Activity:
Your answer should be the lines of the material that include the word "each".

Given data:

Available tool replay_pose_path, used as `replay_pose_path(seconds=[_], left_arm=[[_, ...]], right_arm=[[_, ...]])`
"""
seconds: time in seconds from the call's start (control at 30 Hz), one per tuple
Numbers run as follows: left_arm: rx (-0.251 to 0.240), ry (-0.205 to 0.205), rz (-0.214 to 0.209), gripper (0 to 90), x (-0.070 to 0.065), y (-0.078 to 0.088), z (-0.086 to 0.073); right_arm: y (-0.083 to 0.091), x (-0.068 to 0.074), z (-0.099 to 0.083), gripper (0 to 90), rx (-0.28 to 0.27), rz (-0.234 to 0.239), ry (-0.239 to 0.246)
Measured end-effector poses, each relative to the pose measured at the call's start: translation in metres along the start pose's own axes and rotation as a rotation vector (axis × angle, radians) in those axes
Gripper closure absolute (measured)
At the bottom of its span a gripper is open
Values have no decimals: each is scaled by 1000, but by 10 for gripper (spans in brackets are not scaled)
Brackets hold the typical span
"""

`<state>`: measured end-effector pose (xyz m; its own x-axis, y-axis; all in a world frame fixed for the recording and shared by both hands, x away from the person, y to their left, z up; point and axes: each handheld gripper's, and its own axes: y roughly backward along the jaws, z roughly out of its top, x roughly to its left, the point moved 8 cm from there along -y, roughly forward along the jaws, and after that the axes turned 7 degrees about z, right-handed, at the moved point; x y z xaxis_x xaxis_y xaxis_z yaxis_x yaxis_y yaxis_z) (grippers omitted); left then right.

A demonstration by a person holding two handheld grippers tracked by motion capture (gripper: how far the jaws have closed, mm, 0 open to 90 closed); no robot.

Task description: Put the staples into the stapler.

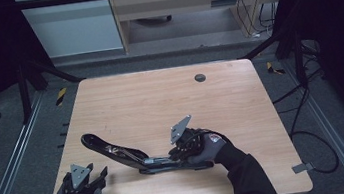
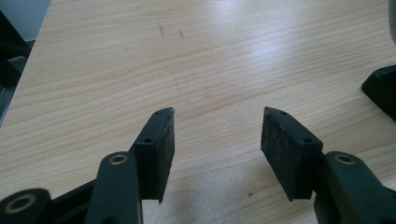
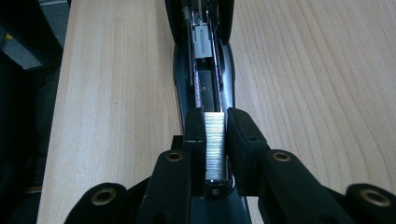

Expected answer:
Measured end-effector poses, each relative to the pose measured at the call's start: translation in metres along the start pose's own axes and rotation as a rotation vector (axis × angle, radians) in those axes
Values have no decimals: each is scaled by 1000, but by 10 for gripper (spans in brackets are not scaled)
`<state>`: measured end-effector pose (xyz m; its own x-axis, y-axis; all in a world frame fixed for the recording and shared by both hands, x away from the person, y to their left, z up; point and axes: each handheld gripper's, and its own axes: y roughly backward along the jaws, z roughly out of its top, x roughly to its left, the point moved 8 cm from there along -y, roughly forward along the jaws, and after that the axes turned 7 degrees about z, right-handed, at the moved point; x y z xaxis_x xaxis_y xaxis_z yaxis_x yaxis_y yaxis_z) (grippers omitted); left then right.

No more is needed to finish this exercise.